Update 3, Dec. 3, 2015 at 17:15 UTC: Success! The Vega rocket lifted off right on time, and LISA Pathfinder is in orbit. Over the next two weeks it will undergo a series of orbit-raising engine burns, the last of which will send it to its destination at the L1 point.
Update, Dec. 2 at 19:00 UTC: The launch has been rescheduled for tonight at 04:04 UTC (11:04 p.m. Eastern US time). To be clear, that’s Wednesday night for the US, and Thursday morning for Europe. Other than that, the details in the article below still stand, including the link to watch live.
Update, Dec. 1 at 17:00 UTC: ARG! Literally within a few minutes of this post going live, I got an email saying the launch has been delayed due to an unspecified technical issue on the rocket. As soon as a new launch date and time are announced I’ll update this post.
If all goes well, Tuesday night at 04:14 UTC (11:14 p.m. Eastern U.S. time) the European Space Agency will launch a weird little kind-of-astronomical observatory into space. Called LISA Pathfinder (for Laser Interferometer Space Antenna), it’s a technology testbed, designed to see if some very advanced technology is capable of detecting gravitational waves—and if it does, to pave the way to perform these measurements in future missions on a much larger scale.

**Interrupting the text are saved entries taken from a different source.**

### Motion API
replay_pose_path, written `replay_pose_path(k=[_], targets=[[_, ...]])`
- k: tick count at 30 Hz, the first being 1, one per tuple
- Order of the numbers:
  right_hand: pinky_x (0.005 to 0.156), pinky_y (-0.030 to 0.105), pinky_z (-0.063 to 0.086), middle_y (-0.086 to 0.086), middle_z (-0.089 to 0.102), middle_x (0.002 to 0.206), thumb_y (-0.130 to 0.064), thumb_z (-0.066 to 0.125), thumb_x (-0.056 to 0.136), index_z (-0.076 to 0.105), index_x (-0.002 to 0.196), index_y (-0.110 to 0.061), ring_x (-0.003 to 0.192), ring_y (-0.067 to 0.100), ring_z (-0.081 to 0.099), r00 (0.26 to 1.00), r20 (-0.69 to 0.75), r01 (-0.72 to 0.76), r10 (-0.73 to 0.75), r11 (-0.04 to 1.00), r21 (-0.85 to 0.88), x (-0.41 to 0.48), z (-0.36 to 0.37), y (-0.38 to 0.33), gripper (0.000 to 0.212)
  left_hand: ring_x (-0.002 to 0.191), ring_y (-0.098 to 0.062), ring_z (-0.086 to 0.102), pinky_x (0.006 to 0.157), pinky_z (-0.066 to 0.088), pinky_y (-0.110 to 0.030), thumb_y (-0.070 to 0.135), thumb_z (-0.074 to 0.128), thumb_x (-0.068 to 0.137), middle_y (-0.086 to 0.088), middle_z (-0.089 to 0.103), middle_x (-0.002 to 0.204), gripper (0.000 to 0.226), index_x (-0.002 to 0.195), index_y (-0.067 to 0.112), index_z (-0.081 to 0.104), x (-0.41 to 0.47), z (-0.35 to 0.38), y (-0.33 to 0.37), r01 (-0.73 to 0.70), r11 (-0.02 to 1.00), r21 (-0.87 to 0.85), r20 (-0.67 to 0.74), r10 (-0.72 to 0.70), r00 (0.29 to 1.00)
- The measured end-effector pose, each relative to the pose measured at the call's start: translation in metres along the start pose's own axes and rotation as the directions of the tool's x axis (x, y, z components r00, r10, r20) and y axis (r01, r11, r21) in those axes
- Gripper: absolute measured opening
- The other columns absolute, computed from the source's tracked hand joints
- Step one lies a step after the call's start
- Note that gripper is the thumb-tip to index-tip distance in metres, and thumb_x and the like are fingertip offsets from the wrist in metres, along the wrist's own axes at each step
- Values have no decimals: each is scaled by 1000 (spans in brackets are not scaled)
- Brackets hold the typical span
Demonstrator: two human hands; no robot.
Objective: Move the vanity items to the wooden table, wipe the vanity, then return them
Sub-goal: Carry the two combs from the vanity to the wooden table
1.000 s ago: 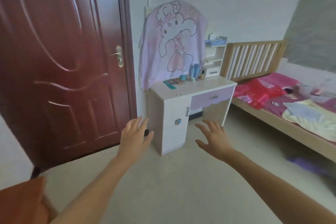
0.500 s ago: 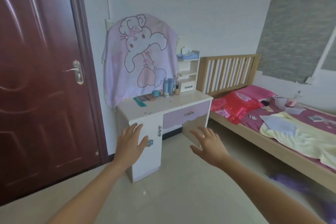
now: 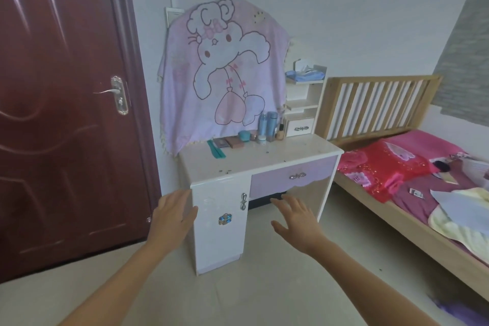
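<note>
A white and lilac vanity [image 3: 267,159] stands against the wall, its mirror draped with a pink cartoon cloth [image 3: 225,71]. Along the back of its dusty top lie a teal comb [image 3: 215,152], flat palettes [image 3: 230,142], a teal jar [image 3: 244,136], two blue bottles [image 3: 267,123] and a foundation bottle [image 3: 280,133]. My left hand [image 3: 172,216] and my right hand [image 3: 297,219] are held out in front of the vanity, below its top, fingers spread and holding nothing. The wooden table is not in view.
A dark red door [image 3: 60,114] fills the left. A wooden bed [image 3: 383,106] with red and pink bedding stands to the right of the vanity. A small white shelf unit [image 3: 304,103] with blue cloth on top sits on the vanity's right rear. Pale floor lies before me.
The view has come closer to the vanity and shifted right, so the door takes less of the frame. Both hands stay spread and bare in front of me.
</note>
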State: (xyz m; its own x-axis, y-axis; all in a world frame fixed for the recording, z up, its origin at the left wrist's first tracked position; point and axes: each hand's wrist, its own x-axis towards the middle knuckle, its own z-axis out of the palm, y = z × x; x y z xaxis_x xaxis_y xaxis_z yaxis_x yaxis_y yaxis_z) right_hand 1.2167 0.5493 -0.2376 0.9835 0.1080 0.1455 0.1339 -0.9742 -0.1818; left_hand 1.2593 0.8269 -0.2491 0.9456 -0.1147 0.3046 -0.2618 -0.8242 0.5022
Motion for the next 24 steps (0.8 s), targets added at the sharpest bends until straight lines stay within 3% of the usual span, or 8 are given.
replay_pose_path(k=[3,7,10,16,24], targets=[[111,37,21,3,20,151,-39,43,93,23,143,-27,138,21,19,1000,-15,1,-2,999,-45,55,-9,19,55,127,-29,31,97,31,-41,57,25,78,-4,44,136,73,130,11,44,54,6,-9,-1,1000,-14,-41,0,999],[109,39,24,5,25,149,-37,46,92,26,142,-25,136,24,23,998,-40,-44,42,998,-49,131,-18,46,55,125,-32,33,100,31,-43,32,44,93,-10,45,136,47,133,8,41,134,29,-20,14,998,-53,-77,-18,997],[108,36,26,5,30,147,-36,47,92,29,141,-23,135,24,26,996,-61,-70,71,997,13,175,-4,65,54,130,-30,29,106,27,-41,27,46,94,-9,39,142,47,137,10,37,179,63,-28,54,996,-75,-37,-57,998],[108,30,25,2,30,145,-36,45,93,25,142,-26,134,20,27,982,130,-140,134,989,39,225,59,108,54,134,-28,27,109,24,-38,25,47,93,-8,35,145,50,139,11,34,227,129,-50,141,988,-59,88,-135,987],[103,30,31,5,34,142,-31,48,93,29,141,-23,129,22,33,990,127,-73,56,989,131,351,78,156,52,135,-26,26,110,24,-38,27,45,94,-6,34,146,49,139,11,33,325,173,-49,209,978,5,44,-209,977]])
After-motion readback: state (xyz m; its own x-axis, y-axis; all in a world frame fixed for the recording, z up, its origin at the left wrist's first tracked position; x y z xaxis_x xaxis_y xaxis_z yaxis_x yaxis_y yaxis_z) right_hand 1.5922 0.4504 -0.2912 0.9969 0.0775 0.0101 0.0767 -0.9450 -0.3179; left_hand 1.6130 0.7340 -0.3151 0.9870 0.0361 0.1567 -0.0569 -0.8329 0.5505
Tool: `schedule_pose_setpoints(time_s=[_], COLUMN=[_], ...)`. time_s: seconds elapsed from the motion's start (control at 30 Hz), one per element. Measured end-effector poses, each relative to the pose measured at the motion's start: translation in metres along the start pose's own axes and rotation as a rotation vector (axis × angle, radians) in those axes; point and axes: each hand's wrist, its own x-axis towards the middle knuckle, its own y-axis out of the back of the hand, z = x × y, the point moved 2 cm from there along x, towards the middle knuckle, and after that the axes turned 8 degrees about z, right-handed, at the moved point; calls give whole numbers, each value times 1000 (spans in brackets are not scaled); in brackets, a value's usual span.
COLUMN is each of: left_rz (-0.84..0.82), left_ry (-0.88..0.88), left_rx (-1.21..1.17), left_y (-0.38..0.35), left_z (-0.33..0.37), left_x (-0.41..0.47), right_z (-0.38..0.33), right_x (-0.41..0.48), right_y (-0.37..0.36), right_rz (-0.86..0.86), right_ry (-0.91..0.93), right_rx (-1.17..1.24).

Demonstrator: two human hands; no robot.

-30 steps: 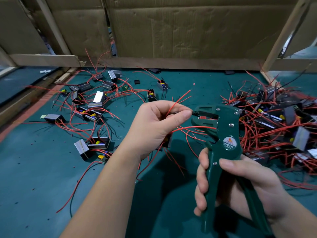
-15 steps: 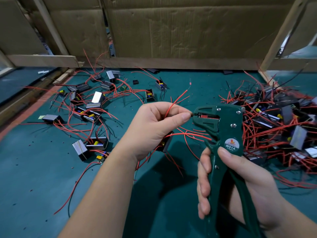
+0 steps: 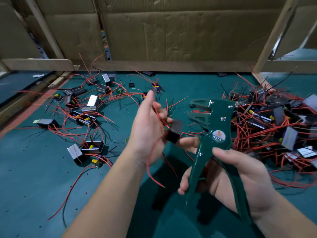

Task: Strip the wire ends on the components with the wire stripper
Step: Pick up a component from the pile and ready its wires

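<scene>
My right hand (image 3: pixel 228 174) grips the handles of the green wire stripper (image 3: pixel 212 127), which stands upright with its jaws apart and no wire in them. Left of the jaws, my left hand (image 3: pixel 147 127) is blurred, its index finger stretched up and its other fingers curled round the red wires of a black box component (image 3: pixel 175 132). The component hangs at those fingertips, just left of the stripper's head. Its red wires trail down across my left palm.
Several components with red wires (image 3: pixel 85 117) lie scattered on the green mat (image 3: pixel 34 177) at left. A dense pile of components and wires (image 3: pixel 274 124) lies at right. Cardboard walls and wooden battens (image 3: pixel 171 66) close off the back.
The wire end has left the stripper jaws, which have opened. My left hand has turned and uncurled, swinging the component into view, and the stripper has tilted more upright.
</scene>
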Motion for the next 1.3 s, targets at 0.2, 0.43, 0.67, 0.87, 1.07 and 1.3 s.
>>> schedule_pose_setpoints(time_s=[0.2,0.43,0.67,0.87,1.07,1.3], left_rz=[-174,-275,-400,-554,-552,-451], left_ry=[-65,-150,-182,-127,-10,74], left_rx=[127,326,505,238,-73,-280], left_y=[-3,4,9,4,7,9], left_z=[-11,-13,-25,-28,-17,-15], left_x=[-1,4,4,-2,-1,1], right_z=[1,-21,-12,-9,-8,-5], right_x=[2,1,2,0,2,4], right_y=[0,9,11,10,5,-6], right_rz=[105,198,303,319,286,283], right_ry=[95,155,76,57,15,185], right_rx=[-39,-35,-92,-106,-61,-8])
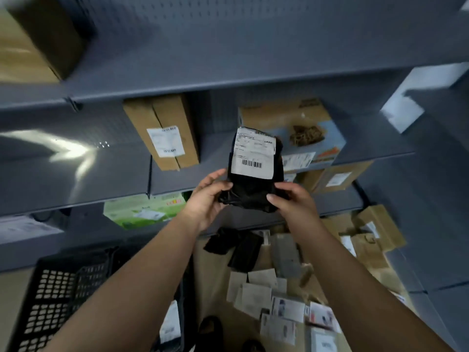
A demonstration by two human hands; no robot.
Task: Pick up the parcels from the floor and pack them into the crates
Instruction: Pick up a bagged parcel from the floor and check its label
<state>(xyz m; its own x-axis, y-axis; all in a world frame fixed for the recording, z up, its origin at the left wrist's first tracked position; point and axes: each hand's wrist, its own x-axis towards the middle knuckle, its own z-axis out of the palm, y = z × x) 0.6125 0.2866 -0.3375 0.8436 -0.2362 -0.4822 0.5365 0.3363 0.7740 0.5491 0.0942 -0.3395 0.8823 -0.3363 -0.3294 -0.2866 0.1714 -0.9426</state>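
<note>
Both left hand (206, 201) and right hand (295, 205), fingers (224, 185) around crumpled black white-labelled parcel (250, 193).

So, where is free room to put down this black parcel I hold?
Bare room for the black parcel: the middle shelf left of the tall cardboard box, and the top shelf right of the brown box. Crowded: the floor right of the black crate, covered with parcels.

Two hands (206, 199) (295, 203), one held black parcel (252, 190), one black crate (58, 288), two black floor parcels (223, 241) (245, 252).
</note>
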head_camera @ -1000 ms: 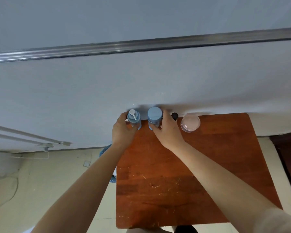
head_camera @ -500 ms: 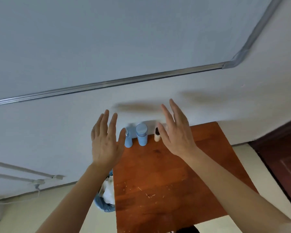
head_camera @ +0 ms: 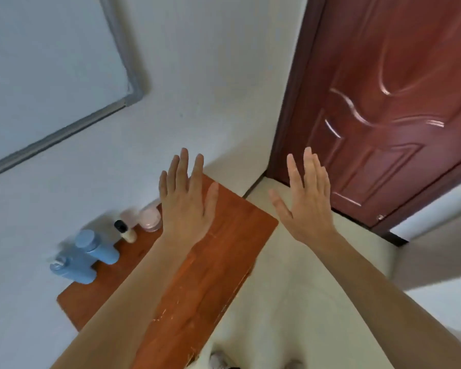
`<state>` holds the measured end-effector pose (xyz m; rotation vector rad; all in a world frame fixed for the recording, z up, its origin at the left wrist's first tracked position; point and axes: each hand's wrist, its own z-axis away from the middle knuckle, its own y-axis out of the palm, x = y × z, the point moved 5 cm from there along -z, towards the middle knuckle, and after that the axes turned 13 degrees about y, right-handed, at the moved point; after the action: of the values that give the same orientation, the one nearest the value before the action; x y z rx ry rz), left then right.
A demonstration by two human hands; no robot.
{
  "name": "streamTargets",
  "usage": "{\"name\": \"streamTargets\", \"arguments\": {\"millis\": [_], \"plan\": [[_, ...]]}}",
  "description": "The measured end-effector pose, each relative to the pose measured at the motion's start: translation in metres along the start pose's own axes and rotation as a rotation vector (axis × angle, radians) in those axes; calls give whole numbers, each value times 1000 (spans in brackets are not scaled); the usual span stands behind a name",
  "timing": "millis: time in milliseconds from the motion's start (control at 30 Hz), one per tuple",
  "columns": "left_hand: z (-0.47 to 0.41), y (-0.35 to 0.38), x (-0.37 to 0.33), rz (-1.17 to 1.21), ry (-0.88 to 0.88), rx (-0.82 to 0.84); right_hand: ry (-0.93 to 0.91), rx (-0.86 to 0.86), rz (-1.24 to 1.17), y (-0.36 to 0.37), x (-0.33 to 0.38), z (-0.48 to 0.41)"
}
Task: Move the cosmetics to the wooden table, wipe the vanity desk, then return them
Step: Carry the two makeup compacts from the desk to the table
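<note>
Along the wall edge of the wooden table (head_camera: 213, 265) stand a blue pump bottle (head_camera: 73, 271), a blue capped bottle (head_camera: 97, 247), a small cream bottle with a black cap (head_camera: 125, 231) and a pink jar (head_camera: 151, 219). My left hand (head_camera: 185, 201) hovers above the table with straight, spread fingers and holds nothing. My right hand (head_camera: 304, 201) is raised to the right of the table, over the floor, fingers straight and empty. Neither hand touches the cosmetics.
A dark red door (head_camera: 383, 107) stands at the right, beyond the table's far corner. A white wall with a grey-framed board (head_camera: 51, 70) runs behind the table. Pale floor (head_camera: 290, 302) lies to the table's right.
Both hands let go of the two blue bottles, lifted away with fingers spread, and the view swung right toward the door.
</note>
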<state>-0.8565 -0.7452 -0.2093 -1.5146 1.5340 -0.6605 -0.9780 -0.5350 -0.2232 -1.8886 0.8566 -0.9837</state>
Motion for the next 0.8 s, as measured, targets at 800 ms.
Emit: {"name": "streamTargets", "arguments": {"millis": [800], "plan": [[-25, 168, -754, 363, 830, 256, 844, -379, 203, -325, -619, 280]]}}
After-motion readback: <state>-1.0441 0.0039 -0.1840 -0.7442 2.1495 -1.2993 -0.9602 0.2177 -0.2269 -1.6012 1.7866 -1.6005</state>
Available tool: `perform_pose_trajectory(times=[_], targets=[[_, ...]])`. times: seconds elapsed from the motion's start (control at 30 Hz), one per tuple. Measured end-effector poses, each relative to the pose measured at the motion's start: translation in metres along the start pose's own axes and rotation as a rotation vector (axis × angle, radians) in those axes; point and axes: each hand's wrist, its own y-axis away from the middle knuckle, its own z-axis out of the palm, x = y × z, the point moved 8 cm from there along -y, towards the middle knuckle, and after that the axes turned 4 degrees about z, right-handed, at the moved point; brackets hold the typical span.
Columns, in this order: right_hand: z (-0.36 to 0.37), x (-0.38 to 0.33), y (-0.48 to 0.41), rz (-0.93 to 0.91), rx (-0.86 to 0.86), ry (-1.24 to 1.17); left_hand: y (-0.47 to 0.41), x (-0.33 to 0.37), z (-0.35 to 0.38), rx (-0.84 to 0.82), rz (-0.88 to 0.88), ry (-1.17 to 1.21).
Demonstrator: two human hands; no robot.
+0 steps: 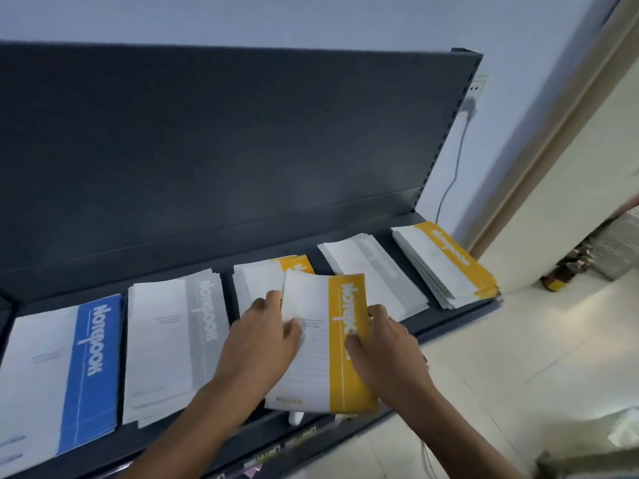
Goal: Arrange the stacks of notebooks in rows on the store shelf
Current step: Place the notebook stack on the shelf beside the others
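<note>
Several stacks of notebooks lie in a row on the dark shelf [242, 243]. From the left: a blue-banded stack [62, 371], a grey-banded stack [173, 340], a yellow-banded stack [269, 274], a white-grey stack [373, 274] and a yellow-banded stack [446, 267] at the far right. Over the middle stack I hold a yellow-banded notebook bundle [318, 350]. My left hand [262, 337] grips its left edge, thumb on the white cover. My right hand [383, 344] grips its right edge, with the thumb on the yellow band.
The shelf's dark back panel [224, 140] rises behind the stacks. A grey cable [453, 174] hangs from a wall socket to the right of the shelf. Pale floor tiles [501, 357] lie on the right, with bottles and boxes near the doorway [587, 257].
</note>
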Motion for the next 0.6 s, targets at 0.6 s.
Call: perform_pose_trajectory(times=[0.6], targets=[[0.051,-0.060,-0.111,-0.336,-0.237,0.093,-0.038,-0.028,0.007,0.061,-0.372,-0.087]])
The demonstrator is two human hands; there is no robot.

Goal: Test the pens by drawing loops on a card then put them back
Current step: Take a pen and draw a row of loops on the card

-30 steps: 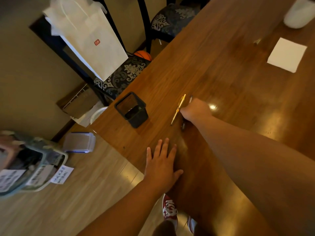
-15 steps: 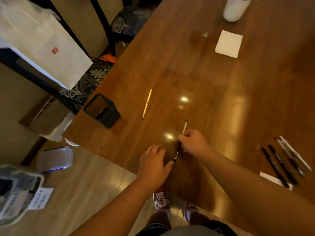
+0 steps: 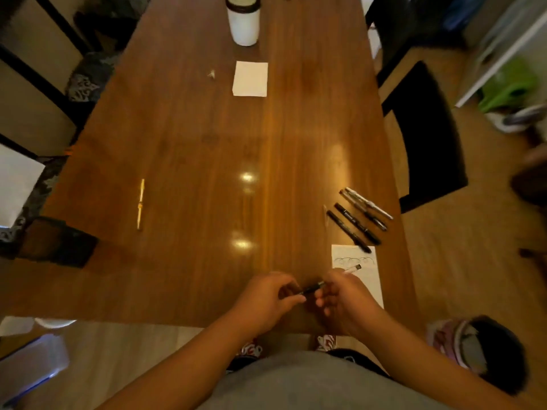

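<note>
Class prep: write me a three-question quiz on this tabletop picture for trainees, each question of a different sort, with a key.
1. True or false: the gold pen lies among the black pens.
2. Which card bears drawn loops? A) the near card beside the right hand; B) the far card by the white cup.
3. Fill in: the left hand and the right hand together hold one ____.
Key: 1 false; 2 A; 3 pen.
</note>
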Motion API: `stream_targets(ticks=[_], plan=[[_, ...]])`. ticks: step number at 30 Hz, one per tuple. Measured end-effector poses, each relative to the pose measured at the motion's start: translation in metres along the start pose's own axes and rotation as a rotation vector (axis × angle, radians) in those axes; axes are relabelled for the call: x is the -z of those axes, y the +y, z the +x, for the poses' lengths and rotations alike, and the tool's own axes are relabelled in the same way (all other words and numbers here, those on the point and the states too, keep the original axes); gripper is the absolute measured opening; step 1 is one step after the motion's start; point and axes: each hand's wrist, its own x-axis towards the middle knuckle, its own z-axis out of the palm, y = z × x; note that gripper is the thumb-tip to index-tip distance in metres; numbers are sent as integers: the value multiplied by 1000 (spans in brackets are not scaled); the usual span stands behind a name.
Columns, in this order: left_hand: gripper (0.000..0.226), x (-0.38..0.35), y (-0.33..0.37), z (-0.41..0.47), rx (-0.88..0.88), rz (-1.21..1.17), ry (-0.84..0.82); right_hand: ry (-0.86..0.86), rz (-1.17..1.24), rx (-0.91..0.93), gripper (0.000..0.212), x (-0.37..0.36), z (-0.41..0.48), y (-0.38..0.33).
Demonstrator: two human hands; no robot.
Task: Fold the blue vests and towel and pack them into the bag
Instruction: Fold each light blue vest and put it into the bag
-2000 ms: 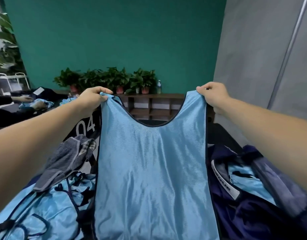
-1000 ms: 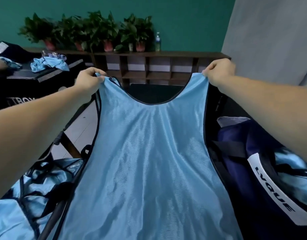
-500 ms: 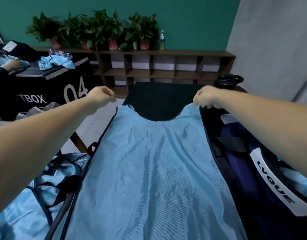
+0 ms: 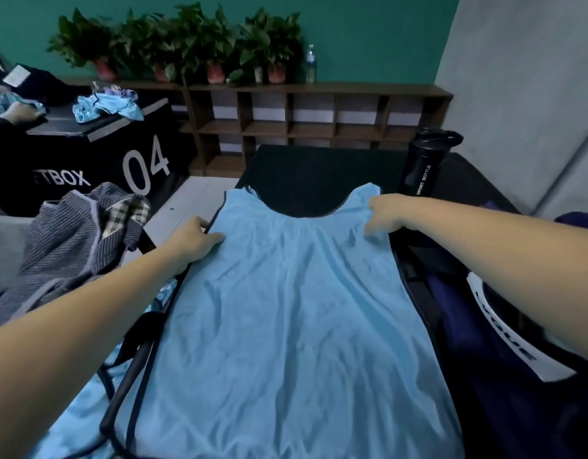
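Blue vest lies flat, front up, on the black table, neck opening toward the far edge and the fabric lightly creased. Left hand is at the vest's left armhole: fingers curled over the dark-piped edge, thumb on top of the fabric, gripping it. Right hand is at the right shoulder strap: fingers bent down, fabric gathered into small wrinkles under the fingertips, so it holds the strap. Both forearms reach out over the table. Navy bag with a white label sits just beside the vest's right edge. More blue vests are heaped at lower left, partly under the flat one. A striped grey cloth is bundled at left. A black sport bottle stands upright beyond the right hand.
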Motion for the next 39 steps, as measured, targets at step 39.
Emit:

OK, first off, the launch will be on a Vega rocket blasting off from Kourou, French Guiana. It’ll be streamed live on ESA’s livestream channel. Once in orbit, LISA P will slowly move itself about 1.5 million kilometers from the Earth toward the Sun, to what’s called the first Lagrange point, where the gravitational effects of the Earth and Sun balance.
Once there, the experiment begins. Inside LISA P are two free-floating cubes. Hardware inside the satellite will measure the positions of these cubes to an accuracy of—get this—a picometer, or one trillionth of a meter. Yes, seriously. The need for such accuracy is critical, because what LISA P is testing is the ability to detect ripples in the very fabric of space and time.
Again, yes, seriously. Albert Einstein was a pretty smart guy, and came up with the theory of relativity, which, among many other amazing things, postulated that gravity isn’t really a force between two objects, but instead a bending of space (and time) itself. Space isn’t just emptiness, the idea goes, but actually a thing with shape and geometry, a cosmic matrix in which we are all embedded.
If you have an object with mass (like a star) sitting in space, then space bends around it, and a passing object (like a planet) has its path curved. We call that curvature gravity.
But it gets better. If you have two objects revolving around each other, then they give off gravitational waves, which are similar to ripples in water. These waves are usually extremely low energy and long wavelength, making them very difficult to detect. But if you have two very dense objects spinning around each other rapidly, the waves are sharper and easier to measure.
Two black holes fit that bill. So do lots of other objects (neutron star or white dwarf binaries, for example). As these ripples in spacetime move outward, they ever so slightly expand and contract the fabric of space. Now imagine you have two cubes floating in space. As the ripples pass by them (moving at the speed of light), then the distances between the cubes will change ever so slightly.
That’s the technology LISA P is testing. By measuring the distances between the cubes to phenomenal accuracy, it’s hoped that these ripples will be seen. We’ve been looking for them for a long, long time, but like I said, they are very difficult to detect. One instrument on Earth, called LIGO, has been looking for years, and is just now reaching the sensitivity needed to detect these waves.
By putting a spacecraft far from Earth, though, better sensitivity can be achieved. About 10 years or so ago, NASA and ESA were looking into building a full-up LISA, which would be three spacecraft flying in formation, separated by 5 million kilometers, but able to measure their relative position to better than a nanometer (a billionth of a meter), and each with two of those free-floating cubes in them. It was deemed too expensive and difficult, and with a tight budget, NASA had to bail on it.
Happily, ESA didn’t cancel it outright. They scaled it back to the LISA P mission to first test the tech out. Back in the early 2000s I was part of a NASA Education and Public Outreach team involved with several astronomical observatories, and LISA was one of those missions. I was fascinated by the extremely advanced technology for it, and excited by the science it would do. Obviously, I wasn’t thrilled when NASA was forced out due to budget cuts and the ballooning costs of other missions, but it’s pretty gratifying to see this Pathfinder mission finally get into space.
I’ll be watching the launch livestream Tuesday night. Congrats to the ESA team for getting to this point, and let’s hope everything goes well for LISA P!